• [YOUR INSTRUCTIONS]:
From the records below, copy each line in which the string "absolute" occurs.

• [TASK INPUT]:
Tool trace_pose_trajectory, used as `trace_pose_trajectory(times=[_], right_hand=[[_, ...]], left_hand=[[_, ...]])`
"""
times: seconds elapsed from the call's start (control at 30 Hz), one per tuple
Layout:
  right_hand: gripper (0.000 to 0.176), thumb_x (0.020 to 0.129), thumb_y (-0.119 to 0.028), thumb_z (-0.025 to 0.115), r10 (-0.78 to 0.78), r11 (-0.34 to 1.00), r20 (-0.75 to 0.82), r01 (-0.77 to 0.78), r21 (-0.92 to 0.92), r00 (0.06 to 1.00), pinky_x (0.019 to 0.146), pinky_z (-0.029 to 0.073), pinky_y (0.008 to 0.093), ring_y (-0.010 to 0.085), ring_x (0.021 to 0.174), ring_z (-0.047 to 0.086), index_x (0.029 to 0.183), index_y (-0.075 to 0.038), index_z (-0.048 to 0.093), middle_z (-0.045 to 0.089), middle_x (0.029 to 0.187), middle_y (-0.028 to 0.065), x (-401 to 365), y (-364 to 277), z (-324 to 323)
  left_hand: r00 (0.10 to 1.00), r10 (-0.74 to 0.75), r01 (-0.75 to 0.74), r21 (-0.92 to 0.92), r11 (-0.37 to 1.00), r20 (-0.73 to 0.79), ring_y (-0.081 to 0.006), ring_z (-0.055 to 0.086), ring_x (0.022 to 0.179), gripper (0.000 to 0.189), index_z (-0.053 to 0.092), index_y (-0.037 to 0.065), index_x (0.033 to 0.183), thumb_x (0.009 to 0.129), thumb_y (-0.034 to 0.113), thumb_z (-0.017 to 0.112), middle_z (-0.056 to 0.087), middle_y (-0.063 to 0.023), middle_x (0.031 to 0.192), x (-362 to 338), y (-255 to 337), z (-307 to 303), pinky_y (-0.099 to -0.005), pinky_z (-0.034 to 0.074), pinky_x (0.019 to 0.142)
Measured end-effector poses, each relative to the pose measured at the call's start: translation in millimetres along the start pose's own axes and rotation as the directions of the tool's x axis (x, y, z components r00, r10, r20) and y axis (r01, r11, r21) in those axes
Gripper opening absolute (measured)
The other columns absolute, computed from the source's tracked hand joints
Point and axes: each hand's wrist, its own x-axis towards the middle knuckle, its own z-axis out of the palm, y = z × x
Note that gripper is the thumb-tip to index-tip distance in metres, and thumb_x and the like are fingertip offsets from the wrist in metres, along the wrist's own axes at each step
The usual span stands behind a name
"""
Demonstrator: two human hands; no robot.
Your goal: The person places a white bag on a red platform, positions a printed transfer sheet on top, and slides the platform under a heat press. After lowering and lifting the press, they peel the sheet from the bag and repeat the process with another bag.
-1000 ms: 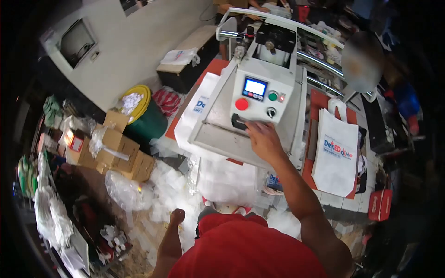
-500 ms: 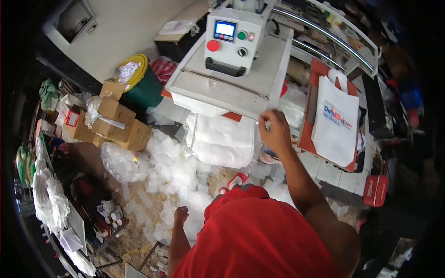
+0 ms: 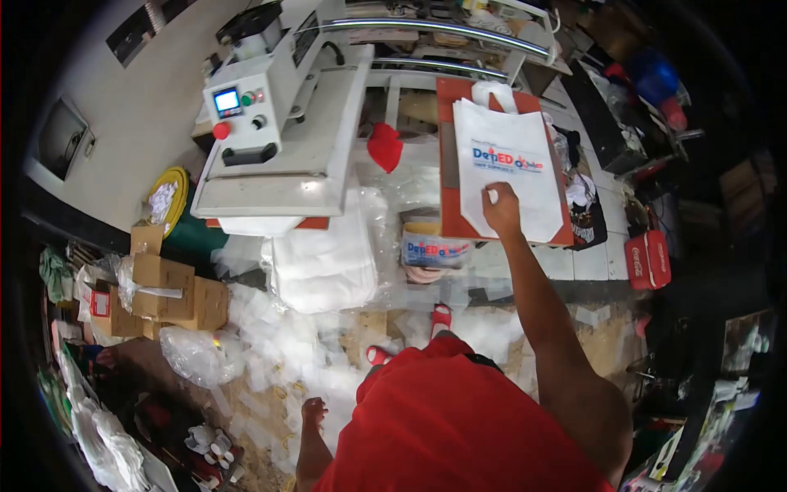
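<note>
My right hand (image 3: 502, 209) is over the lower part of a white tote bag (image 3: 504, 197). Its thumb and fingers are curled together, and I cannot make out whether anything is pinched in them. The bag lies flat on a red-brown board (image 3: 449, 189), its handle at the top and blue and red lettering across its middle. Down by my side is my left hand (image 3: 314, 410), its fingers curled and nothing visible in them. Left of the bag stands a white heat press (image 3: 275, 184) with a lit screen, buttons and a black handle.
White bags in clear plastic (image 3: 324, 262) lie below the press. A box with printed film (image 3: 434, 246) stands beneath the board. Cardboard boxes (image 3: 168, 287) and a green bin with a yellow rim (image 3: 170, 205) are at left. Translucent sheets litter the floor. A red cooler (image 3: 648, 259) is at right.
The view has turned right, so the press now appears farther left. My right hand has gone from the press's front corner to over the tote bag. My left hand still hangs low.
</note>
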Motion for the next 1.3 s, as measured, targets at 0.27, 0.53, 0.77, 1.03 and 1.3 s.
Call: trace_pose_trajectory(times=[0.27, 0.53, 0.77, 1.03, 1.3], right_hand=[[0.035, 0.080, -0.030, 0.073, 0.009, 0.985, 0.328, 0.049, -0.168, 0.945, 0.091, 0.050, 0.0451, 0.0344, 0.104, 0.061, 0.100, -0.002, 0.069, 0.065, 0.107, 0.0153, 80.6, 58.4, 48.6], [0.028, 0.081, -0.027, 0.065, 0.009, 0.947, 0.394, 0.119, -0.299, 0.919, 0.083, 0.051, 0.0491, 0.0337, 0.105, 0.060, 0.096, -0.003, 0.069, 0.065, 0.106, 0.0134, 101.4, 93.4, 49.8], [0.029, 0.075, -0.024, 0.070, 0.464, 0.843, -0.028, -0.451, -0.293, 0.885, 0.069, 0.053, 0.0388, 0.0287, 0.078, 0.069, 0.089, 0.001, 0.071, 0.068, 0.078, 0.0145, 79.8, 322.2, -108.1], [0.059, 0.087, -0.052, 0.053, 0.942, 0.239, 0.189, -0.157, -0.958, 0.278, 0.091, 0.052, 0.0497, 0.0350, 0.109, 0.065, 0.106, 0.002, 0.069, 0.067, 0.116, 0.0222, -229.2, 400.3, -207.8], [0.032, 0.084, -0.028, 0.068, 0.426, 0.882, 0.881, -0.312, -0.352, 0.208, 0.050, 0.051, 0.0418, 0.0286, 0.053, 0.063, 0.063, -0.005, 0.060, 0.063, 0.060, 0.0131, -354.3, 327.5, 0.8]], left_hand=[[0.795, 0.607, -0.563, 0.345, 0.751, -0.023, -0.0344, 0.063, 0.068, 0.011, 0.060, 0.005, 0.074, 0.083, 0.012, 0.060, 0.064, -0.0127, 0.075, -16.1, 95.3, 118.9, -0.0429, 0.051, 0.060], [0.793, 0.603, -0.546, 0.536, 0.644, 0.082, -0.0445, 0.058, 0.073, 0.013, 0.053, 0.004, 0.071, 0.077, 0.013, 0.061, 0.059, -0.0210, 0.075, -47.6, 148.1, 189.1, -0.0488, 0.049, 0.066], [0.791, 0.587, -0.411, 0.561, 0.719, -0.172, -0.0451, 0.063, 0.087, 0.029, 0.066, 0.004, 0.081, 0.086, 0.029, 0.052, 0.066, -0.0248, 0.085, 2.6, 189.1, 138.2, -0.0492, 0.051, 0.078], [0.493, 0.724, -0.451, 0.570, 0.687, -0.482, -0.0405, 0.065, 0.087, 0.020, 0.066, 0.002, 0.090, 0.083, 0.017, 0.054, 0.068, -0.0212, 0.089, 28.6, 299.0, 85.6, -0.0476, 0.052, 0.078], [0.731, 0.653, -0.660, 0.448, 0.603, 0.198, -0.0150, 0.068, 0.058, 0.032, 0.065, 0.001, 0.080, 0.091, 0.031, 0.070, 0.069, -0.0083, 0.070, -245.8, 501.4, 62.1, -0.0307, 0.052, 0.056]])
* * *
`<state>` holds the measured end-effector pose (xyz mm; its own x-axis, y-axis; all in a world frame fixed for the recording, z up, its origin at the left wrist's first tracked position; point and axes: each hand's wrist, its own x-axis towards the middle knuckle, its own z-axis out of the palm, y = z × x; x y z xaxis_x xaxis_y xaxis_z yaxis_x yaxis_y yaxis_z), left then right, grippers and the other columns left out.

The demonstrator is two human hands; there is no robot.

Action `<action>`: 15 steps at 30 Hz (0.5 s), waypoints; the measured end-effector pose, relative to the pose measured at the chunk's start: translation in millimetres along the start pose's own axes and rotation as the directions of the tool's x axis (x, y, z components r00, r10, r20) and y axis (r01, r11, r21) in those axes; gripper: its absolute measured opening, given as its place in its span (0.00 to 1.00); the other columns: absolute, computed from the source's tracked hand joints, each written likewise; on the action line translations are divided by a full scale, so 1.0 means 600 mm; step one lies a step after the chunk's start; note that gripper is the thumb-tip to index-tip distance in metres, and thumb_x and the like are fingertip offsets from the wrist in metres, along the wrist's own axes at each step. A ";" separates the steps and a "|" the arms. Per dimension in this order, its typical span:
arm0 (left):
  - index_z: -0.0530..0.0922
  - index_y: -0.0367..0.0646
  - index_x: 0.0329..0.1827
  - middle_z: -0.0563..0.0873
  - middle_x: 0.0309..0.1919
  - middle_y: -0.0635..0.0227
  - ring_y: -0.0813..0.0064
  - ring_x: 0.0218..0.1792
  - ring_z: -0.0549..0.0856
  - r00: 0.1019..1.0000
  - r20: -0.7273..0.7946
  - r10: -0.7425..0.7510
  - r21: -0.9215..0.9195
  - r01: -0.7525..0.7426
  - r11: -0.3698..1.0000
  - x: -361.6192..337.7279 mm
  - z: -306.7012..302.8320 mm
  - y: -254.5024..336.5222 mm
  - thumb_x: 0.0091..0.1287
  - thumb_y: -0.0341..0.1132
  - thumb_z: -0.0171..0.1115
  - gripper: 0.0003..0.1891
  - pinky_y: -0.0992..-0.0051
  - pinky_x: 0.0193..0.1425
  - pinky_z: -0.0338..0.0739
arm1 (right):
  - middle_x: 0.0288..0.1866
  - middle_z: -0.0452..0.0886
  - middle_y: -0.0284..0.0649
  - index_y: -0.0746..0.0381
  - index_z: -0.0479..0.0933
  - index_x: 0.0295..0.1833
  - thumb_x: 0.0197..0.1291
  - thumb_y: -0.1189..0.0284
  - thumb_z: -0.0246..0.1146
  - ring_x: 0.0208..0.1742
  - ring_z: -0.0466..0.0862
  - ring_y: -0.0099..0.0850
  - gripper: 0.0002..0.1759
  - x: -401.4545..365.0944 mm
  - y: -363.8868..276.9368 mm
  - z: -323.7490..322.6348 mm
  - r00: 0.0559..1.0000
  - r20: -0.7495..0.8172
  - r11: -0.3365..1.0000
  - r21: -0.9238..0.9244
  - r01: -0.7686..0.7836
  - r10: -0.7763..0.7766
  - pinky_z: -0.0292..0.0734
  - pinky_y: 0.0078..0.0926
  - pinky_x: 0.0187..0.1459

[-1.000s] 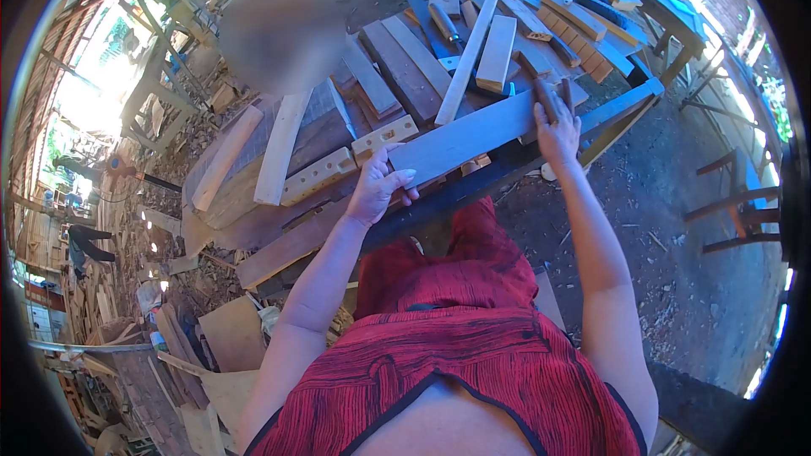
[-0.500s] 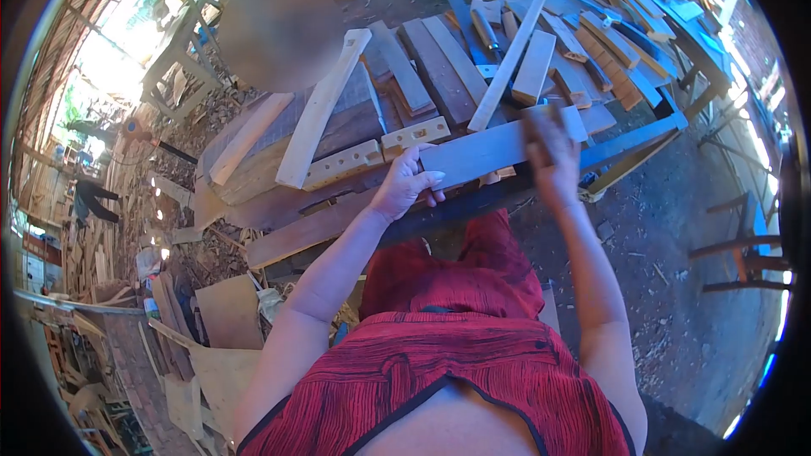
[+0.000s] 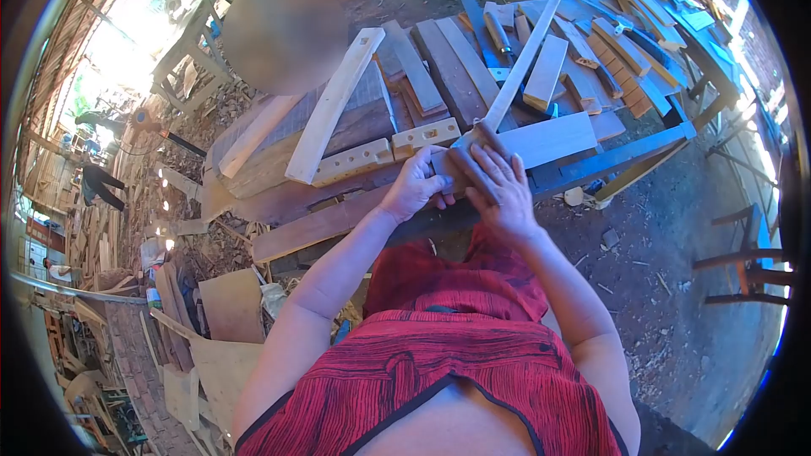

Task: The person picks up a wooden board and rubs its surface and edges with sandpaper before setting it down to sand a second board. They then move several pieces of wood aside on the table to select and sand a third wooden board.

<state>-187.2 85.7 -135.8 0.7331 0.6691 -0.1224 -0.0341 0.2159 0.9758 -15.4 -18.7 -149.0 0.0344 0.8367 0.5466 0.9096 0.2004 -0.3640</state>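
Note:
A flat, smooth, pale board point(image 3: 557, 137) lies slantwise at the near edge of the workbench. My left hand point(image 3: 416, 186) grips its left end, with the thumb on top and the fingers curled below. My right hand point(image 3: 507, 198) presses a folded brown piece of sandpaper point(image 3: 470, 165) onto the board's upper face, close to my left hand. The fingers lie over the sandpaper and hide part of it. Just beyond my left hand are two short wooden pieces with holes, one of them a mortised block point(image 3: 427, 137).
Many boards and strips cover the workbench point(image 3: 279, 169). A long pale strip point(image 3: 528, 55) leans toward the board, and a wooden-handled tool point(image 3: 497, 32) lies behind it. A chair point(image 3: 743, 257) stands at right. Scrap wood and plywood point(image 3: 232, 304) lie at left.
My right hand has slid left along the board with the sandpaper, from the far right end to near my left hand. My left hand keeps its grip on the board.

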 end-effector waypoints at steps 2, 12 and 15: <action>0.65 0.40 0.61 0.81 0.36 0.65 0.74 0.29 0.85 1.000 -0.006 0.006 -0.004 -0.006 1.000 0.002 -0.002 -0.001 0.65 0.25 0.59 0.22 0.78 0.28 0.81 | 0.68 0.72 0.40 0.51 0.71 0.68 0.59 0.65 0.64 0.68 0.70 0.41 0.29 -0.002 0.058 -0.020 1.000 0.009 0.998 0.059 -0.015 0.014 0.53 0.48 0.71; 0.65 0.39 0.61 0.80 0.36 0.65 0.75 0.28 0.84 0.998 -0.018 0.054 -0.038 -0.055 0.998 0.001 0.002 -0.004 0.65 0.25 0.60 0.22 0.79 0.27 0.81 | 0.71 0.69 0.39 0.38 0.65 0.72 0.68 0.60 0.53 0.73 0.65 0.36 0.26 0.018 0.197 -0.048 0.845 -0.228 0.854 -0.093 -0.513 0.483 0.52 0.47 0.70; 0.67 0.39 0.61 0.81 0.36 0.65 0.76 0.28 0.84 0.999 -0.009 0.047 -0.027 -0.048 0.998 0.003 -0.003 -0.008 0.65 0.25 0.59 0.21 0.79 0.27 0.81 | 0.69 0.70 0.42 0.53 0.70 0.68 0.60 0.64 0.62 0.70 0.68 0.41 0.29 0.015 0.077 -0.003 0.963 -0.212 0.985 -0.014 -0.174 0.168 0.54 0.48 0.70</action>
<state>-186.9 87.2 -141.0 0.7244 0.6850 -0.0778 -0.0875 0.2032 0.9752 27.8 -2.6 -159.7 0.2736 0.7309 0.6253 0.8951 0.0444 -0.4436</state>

• [REPLY]:
Gripper opening absolute (measured)
The other columns absolute, computed from the source's tracked hand joints
Action `<action>`: 15 steps at 30 Hz (0.5 s), waypoints; the measured end-effector pose, relative to the pose measured at the chunk's start: translation in millimetres along the start pose's own axes and rotation as the directions of the tool's x axis (x, y, z components r00, r10, r20) and y axis (r01, r11, r21) in those axes; gripper: its absolute measured opening, given as its place in its span (0.00 to 1.00); the other columns: absolute, computed from the source's tracked hand joints, each written likewise; on the action line translations are divided by a full scale, so 1.0 means 600 mm; step one lies a step after the chunk's start; note that gripper is the thumb-tip to index-tip distance in metres, and thumb_x and the like are fingertip offsets from the wrist in metres, along the wrist's own axes at each step. A ";" separates the steps and a "|" the arms. Per dimension in this order, its typical span:

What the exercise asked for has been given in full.